When can a temporary layoff lead to constructive dismissal?

New webinar by UKG looks at challenges of employee terminations

When can a temporary layoff lead to constructive dismissal?

With the pandemic subsiding and temporary layoffs ending, we should expect to see many cases brought forth by employees alleging constructive dismissal.

And employers should be worried because employees may be right, according to Stuart Rudner, founder and CEO of Rudner Law in Toronto. He is speaking at an exclusive Master Class webinar for UKG on the topic of employee terminations.

“Some employers assume they can make any change to the work arrangement. So, for example, we’ve seen the employer announce to staff that for the next month or two, or for an indefinite period of time, ‘You're not going to work, and we're not going to pay you,’” he says.

That is a layoff, and, to put it simply, that’s constructive dismissal, says Rudner.

“Employers implement changes, make decisions about work schedules, and don't realize what they’re doing is effectively instituting a termination. And, usually, that wasn’t the intended outcome!”

Too often, employers over-estimate their rights, he says. Sometimes, they try a DIY approach to understanding them, citing a business owner who went online to find the Employment Standards Act and calculate how much severance an employee was owed, along with talking to the Ministry of Labour.

“Those may sound like the right steps to take. However,  now the company is being sued for wrongful dismissal because they didn't provide common law notice or severance entitlements,” says Rudner,

“Employers often don't realize that the laws impacting employment are complex and fail to get all the relevant information. For example, there are several sources of entitlement upon termination. And they also don't realize that things like variable pay may have to be provided during the notice period. So it's not enough to simply continue paying salary during notice; if the person was receiving bonuses or commissions or incentive payments, those often have to continue, as well as things like medical and dental benefits, car allowance and life insurance. So, the termination process can get very complicated.”

Another area that often trips up employers is after-acquired cause, says Rudner. Essentially, that’s when somebody is let go on a without-cause basis, but then the employer discovers something that could have given them just cause to fire the person.
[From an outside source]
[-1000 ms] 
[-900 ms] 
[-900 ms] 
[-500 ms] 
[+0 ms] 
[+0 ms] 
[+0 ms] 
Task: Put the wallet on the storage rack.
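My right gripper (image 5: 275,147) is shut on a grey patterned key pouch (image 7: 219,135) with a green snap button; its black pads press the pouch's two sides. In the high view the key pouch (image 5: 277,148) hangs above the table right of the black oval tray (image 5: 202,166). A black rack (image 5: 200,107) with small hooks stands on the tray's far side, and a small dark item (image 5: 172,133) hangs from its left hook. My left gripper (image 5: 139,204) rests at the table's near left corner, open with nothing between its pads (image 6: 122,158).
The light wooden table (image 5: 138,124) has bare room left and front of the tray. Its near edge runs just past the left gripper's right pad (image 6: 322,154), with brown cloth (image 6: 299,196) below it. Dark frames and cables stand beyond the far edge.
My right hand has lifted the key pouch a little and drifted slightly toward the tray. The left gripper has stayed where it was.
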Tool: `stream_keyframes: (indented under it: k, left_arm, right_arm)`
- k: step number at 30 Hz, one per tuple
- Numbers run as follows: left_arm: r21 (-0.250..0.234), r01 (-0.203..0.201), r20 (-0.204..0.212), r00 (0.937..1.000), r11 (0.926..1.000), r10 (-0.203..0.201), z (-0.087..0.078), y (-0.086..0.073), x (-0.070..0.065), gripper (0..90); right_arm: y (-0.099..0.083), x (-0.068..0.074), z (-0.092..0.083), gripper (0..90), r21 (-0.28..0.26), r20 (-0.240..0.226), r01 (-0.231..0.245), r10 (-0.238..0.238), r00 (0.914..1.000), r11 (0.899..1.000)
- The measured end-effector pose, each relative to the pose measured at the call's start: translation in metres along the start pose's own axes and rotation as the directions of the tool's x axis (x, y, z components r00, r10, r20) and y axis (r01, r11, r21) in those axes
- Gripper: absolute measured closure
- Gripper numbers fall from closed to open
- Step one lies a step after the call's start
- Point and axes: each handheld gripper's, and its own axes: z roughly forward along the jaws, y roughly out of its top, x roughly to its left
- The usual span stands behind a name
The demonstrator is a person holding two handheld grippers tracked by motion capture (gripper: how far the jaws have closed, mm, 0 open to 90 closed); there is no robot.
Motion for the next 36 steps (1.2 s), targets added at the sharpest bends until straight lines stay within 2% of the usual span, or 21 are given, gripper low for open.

“Here’s a typical scenario: Your organization is downsizing, so you let someone go. When that individual gives back their laptop and [the employer] goes to clean it, they find that they were stealing confidential information or… engaging in other inappropriate conduct. So now they may have had just cause for termination.”

It’s a legitimate legal concept — but only if the employer discovered the issue after the employee was let go and couldn't have reasonably been expected to find out before.

“After-acquired cause can't be something you learned about a few months ago and decided to let go. Now that the employee is suing you for more severance, you want to say you have just cause. But, no, you've missed your opportunity; it has to be something you legitimately didn't know about and didn’t simply choose to ignore at the time.”